* **What to do**:
Count the lines in the entries that contain the string "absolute". State nothing but the number.

* **Supplied records**:

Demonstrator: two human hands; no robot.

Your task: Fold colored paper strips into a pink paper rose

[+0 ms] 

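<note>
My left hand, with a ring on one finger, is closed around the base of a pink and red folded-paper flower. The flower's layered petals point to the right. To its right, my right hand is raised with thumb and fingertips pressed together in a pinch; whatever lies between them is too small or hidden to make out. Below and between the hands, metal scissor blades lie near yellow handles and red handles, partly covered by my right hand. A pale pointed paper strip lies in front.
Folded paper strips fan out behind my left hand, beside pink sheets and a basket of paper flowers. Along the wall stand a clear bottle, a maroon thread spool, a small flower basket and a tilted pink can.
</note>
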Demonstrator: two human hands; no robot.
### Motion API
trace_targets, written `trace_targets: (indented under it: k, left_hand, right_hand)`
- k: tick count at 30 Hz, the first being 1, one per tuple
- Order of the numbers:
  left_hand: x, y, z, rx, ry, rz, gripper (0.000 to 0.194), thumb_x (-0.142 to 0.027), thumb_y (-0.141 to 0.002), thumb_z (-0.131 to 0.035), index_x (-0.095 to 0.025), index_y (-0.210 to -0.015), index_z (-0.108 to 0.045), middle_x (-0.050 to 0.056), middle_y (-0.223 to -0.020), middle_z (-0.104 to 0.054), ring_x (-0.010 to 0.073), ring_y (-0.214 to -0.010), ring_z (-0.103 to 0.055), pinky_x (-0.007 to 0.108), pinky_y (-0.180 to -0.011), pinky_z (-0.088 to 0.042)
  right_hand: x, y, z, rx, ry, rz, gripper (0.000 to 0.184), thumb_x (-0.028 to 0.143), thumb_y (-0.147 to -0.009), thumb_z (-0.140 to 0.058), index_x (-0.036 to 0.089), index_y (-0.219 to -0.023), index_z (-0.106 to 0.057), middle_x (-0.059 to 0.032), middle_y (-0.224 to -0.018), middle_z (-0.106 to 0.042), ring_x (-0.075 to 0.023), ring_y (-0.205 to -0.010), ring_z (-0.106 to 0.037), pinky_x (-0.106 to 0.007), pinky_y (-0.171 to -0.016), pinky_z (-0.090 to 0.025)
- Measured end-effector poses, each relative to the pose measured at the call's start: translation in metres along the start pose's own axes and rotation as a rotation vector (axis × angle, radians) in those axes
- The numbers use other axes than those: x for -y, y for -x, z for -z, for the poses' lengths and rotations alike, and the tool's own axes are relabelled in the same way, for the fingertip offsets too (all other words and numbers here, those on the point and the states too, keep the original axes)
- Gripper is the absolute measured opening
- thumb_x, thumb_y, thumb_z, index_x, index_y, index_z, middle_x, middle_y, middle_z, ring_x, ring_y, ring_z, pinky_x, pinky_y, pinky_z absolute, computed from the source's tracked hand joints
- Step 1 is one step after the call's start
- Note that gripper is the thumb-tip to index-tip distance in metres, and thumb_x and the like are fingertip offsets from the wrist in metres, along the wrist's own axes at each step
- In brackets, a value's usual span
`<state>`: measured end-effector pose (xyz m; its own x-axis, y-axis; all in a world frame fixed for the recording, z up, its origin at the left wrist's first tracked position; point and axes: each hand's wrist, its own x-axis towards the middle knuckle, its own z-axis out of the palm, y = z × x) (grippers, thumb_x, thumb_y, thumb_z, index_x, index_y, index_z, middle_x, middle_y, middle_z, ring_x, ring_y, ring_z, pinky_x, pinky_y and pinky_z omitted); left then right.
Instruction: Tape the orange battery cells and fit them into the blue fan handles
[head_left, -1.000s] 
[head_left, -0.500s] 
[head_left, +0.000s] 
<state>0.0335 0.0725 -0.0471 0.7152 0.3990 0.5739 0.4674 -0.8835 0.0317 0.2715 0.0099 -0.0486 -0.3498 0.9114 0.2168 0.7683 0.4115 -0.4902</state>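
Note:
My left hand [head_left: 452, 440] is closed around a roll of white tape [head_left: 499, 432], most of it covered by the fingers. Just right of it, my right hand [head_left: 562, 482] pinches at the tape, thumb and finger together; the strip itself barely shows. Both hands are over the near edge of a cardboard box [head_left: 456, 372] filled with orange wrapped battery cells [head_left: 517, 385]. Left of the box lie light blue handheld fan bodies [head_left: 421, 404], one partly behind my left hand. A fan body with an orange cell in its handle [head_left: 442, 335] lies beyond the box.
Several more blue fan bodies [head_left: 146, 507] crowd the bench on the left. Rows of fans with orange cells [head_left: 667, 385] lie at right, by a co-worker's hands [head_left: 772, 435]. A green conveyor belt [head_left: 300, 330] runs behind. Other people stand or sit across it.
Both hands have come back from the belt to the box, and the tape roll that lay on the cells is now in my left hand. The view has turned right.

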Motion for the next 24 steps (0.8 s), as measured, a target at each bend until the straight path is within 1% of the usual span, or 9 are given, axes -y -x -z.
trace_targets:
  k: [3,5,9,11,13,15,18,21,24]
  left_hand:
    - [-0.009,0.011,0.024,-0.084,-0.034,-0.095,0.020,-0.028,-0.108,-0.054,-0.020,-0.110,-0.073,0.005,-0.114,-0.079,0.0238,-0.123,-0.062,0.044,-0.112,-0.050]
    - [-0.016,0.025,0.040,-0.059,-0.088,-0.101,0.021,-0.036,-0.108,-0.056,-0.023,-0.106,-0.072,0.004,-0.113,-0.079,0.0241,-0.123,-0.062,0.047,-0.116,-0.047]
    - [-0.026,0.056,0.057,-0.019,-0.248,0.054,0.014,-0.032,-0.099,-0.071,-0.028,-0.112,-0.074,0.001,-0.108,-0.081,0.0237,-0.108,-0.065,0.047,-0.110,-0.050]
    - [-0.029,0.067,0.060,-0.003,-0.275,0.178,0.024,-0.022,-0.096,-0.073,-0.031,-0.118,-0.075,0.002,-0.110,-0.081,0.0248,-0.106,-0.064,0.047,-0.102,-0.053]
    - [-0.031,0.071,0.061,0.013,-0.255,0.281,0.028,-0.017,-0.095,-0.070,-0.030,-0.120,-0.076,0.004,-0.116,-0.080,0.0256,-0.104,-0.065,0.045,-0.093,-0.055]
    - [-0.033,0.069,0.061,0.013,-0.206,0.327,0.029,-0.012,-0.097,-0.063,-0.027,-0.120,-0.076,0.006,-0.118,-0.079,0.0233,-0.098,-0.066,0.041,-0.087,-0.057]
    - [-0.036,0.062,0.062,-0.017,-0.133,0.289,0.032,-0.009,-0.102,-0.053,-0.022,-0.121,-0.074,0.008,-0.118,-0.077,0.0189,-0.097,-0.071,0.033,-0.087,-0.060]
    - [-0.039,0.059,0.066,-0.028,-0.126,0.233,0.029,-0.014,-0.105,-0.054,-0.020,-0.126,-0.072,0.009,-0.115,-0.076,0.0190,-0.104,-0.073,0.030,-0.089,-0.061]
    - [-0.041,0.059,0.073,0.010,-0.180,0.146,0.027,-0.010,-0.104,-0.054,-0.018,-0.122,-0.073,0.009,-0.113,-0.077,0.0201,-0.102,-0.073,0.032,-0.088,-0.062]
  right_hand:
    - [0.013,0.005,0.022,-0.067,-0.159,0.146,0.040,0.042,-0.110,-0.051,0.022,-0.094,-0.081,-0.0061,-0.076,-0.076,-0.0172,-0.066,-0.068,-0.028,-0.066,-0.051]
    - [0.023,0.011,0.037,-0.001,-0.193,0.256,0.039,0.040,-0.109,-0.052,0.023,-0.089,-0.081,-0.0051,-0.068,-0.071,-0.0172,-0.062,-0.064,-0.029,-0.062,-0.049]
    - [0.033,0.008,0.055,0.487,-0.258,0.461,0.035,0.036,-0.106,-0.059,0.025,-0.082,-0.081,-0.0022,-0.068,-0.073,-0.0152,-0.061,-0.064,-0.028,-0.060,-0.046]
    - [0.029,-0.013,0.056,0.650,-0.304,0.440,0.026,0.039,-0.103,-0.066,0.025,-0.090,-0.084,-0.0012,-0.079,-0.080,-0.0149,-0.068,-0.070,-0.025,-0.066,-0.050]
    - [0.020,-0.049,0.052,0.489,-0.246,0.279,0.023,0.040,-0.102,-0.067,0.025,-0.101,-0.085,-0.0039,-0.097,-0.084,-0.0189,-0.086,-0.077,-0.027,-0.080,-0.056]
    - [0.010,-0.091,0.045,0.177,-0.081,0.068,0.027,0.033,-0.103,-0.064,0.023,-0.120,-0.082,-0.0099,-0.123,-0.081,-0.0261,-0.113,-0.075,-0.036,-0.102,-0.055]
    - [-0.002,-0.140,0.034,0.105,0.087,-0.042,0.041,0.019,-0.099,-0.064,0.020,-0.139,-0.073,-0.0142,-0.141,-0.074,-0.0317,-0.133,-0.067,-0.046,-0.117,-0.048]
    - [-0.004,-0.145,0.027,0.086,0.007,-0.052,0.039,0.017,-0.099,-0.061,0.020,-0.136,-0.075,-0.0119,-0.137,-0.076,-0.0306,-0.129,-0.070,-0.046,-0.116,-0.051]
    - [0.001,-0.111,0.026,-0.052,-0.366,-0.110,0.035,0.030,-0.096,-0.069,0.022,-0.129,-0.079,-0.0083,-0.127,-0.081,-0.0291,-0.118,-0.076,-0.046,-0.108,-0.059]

* **Written solution**:
2